Friday, March 26, 2004

From CBC Manitoba:
Web pharmacists vow to fight for cross-border sales
Representatives of Canadian Internet pharmacies say despite powerful pressure, they won't abandon the lucrative U.S. market.

Online companies say pharmaceutical manufacturers are trying to stop them from selling their drugs to Americans at a cheaper price. The web pharmacies are also fighting the U.S. Food and Drug Administration, which is telling Americans that Canadian drugs are not as safe as the ones they can buy at home.

From the Globe & Mail:
Internet pharmacy sales to U.S. more than double, study shows
Canada's Internet pharmacy industry more than doubled its sales to the United States last year, according to the first published study of annual growth in the cross-border trade.

Figures released yesterday by IMS Health show that the business of selling drugs to Americans over the Internet was worth at least $566-million for wholesalers in 2003, up from $251-million in 2002.

From the Montreal Gazette:
Prescriptions rise by 7.9%
Canadians bought a record number of prescription drugs in 2003, and Quebecers are most likely to walk out of their pharmacy with a brand-name drug, not a cheaper generic substitute.
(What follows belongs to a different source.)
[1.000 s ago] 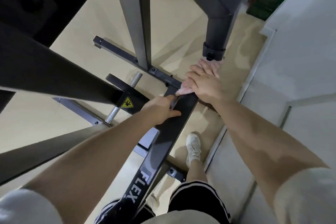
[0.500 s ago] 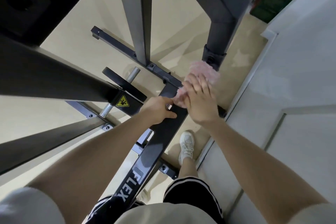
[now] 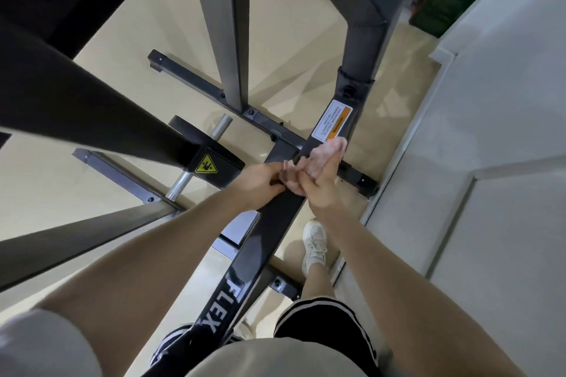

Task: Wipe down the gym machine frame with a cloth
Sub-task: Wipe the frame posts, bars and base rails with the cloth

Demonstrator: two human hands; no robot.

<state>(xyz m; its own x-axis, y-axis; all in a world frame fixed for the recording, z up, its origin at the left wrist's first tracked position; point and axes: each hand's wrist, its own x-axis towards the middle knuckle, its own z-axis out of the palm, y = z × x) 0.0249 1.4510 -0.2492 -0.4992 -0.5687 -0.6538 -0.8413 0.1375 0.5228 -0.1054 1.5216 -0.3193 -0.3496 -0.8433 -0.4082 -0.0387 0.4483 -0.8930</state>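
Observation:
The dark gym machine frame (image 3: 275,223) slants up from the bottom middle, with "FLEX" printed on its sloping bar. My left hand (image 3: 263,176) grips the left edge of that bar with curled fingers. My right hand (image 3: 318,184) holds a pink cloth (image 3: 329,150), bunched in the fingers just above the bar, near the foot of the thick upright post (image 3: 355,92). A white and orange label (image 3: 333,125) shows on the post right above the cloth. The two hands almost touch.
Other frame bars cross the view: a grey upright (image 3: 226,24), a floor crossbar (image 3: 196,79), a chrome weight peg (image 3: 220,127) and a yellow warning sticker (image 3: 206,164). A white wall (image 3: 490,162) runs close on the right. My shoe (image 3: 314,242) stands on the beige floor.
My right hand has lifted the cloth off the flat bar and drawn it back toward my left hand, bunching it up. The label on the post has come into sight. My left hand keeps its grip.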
IMS Health, and industry research group, said Canadian retail pharmacies filled 361 million prescriptions during the year - a jump of 7.9 per cent over 2002, the largest gain in the last decade.

From the Calgary Herald:
Hospital staff believe many mistakes hidden
More than two of every three health-care workers in the Calgary Health Region believe the bulk of errors committed inside hospitals -- primarily mis-reading labels and confusing sound-alike drugs -- go unreported.

A survey released Thursday by the CHR found 40 per cent of respondents said feelings of embarrassment keep them from disclosing mistakes.

From the Portsmouth (NH) Herald:
Benson, N.H. await Canadian drug report
An investigation by state officials is expected to show that reimporting medicine from Canada is safe, but the report won’t be released for another week, Gov. Craig Benson said Thursday.

"I think there’s a lot of questions in New Hampshire," Benson said. "Hopefully we’re going to have some answers for them based on some investigations that we’ve done on our own."